Work order
Print the first line of the records below and every line after it, up to and including the line with "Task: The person". Print nothing else.

Records supplied

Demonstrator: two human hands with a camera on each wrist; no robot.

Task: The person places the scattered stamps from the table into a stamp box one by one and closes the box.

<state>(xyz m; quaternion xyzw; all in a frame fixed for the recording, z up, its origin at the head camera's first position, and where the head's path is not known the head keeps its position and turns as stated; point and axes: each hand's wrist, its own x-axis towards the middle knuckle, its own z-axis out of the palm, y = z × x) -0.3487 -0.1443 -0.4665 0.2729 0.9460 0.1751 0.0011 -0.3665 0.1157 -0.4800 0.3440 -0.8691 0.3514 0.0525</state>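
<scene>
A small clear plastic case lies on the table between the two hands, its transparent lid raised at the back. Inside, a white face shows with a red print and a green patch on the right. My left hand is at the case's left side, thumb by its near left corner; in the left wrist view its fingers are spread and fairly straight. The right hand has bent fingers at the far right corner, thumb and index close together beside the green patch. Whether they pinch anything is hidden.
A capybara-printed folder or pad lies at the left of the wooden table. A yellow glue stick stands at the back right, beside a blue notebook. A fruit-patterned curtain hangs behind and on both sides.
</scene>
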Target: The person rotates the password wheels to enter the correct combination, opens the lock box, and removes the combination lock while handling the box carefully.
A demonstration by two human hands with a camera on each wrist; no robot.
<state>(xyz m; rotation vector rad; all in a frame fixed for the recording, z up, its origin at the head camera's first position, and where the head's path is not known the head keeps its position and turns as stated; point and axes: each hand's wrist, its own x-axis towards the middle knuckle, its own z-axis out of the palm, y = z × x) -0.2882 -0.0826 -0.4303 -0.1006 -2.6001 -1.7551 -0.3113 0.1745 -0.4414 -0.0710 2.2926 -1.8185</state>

Task output
Demonstrator: two human hands with a camera on each wrist; no robot.

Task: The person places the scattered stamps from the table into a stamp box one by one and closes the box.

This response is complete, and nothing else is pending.